### Instructions to follow
Check each line of the data below for the word "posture", then extract the ones that have it.

### Information supplied
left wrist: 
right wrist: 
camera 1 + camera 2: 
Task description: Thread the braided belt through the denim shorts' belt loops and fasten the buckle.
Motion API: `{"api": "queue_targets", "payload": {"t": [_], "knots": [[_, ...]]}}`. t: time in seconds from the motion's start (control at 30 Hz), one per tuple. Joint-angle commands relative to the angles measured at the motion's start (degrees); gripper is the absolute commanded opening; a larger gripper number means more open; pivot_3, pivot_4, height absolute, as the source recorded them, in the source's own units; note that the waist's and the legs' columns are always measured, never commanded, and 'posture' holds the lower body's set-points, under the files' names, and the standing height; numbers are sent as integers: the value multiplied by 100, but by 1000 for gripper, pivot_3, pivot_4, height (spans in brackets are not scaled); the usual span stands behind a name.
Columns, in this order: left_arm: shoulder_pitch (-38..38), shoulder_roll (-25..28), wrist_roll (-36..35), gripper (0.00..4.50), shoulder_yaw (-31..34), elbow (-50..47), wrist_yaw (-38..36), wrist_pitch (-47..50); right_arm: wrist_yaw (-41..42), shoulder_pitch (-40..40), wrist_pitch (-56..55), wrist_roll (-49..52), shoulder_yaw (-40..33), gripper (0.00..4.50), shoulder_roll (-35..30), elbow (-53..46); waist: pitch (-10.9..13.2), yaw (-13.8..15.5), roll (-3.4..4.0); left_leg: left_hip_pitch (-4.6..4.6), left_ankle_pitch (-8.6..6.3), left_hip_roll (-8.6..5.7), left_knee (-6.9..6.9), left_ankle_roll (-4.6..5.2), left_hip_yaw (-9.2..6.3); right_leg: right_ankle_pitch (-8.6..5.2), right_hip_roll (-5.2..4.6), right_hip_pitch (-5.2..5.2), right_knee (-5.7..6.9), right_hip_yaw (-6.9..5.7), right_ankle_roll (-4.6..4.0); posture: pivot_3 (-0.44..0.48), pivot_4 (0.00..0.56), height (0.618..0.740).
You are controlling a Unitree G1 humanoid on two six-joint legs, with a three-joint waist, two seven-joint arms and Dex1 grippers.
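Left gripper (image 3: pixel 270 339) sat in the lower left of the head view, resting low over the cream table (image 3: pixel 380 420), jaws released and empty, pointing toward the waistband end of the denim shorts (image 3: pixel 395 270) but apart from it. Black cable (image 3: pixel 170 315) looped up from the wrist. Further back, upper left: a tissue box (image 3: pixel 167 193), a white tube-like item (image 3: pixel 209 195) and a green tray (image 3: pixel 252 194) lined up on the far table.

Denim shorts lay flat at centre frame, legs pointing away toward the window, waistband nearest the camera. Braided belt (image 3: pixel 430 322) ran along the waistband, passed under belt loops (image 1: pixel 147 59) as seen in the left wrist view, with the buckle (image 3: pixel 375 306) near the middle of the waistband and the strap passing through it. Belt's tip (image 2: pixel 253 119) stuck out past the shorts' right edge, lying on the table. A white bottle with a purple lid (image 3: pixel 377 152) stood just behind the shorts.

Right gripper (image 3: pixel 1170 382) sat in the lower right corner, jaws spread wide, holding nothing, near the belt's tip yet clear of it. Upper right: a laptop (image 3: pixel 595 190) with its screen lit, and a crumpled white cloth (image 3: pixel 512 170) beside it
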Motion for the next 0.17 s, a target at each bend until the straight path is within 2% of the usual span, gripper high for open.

### Your response
Motion API: `{"api": "queue_targets", "payload": {"t": [_], "knots": [[_, ...]]}}`. t: time in seconds from the motion's start (control at 30 Hz), one per tuple. Joint-angle commands relative to the angles measured at the motion's start (degrees); gripper is the absolute commanded opening; a larger gripper number means more open; pivot_3, pivot_4, height absolute, as the source recorded them, in the source's own units; note that the waist's and the legs' columns are always measured, never commanded, and 'posture' holds the lower body's set-points, under the files' names, and the standing height; numbers are sent as integers: the value multiplied by 100, but by 1000 for gripper, pivot_3, pivot_4, height (spans in brackets are not scaled); the usual span stands behind a name.
Columns, in this order: left_arm: shoulder_pitch (-38..38), shoulder_roll (-25..28), wrist_roll (-36..35), gripper (0.00..4.50), shoulder_yaw (-31..34), elbow (-50..47), wrist_yaw (-38..36), wrist_pitch (-47..50); right_arm: wrist_yaw (-41..42), shoulder_pitch (-40..40), wrist_pitch (-56..55), wrist_roll (-49..52), shoulder_yaw (-40..33), gripper (0.00..4.50), shoulder_roll (-35..30), elbow (-53..46); waist: pitch (-10.9..13.2), yaw (-13.8..15.5), roll (-3.4..4.0); left_leg: left_hip_pitch (-4.6..4.6), left_ankle_pitch (-8.6..6.3), left_hip_roll (-8.6..5.7), left_knee (-6.9..6.9), left_ankle_roll (-4.6..5.2), left_hip_yaw (-9.2..6.3); right_leg: right_ankle_pitch (-8.6..5.2), right_hip_roll (-5.2..4.6), right_hip_pitch (-5.2..5.2), right_knee (-5.7..6.9), right_hip_yaw (-6.9..5.7), right_ankle_roll (-4.6..4.0); posture: pivot_3 (-0.44..0.48), pivot_4 (0.00..0.56), height (0.618..0.740).

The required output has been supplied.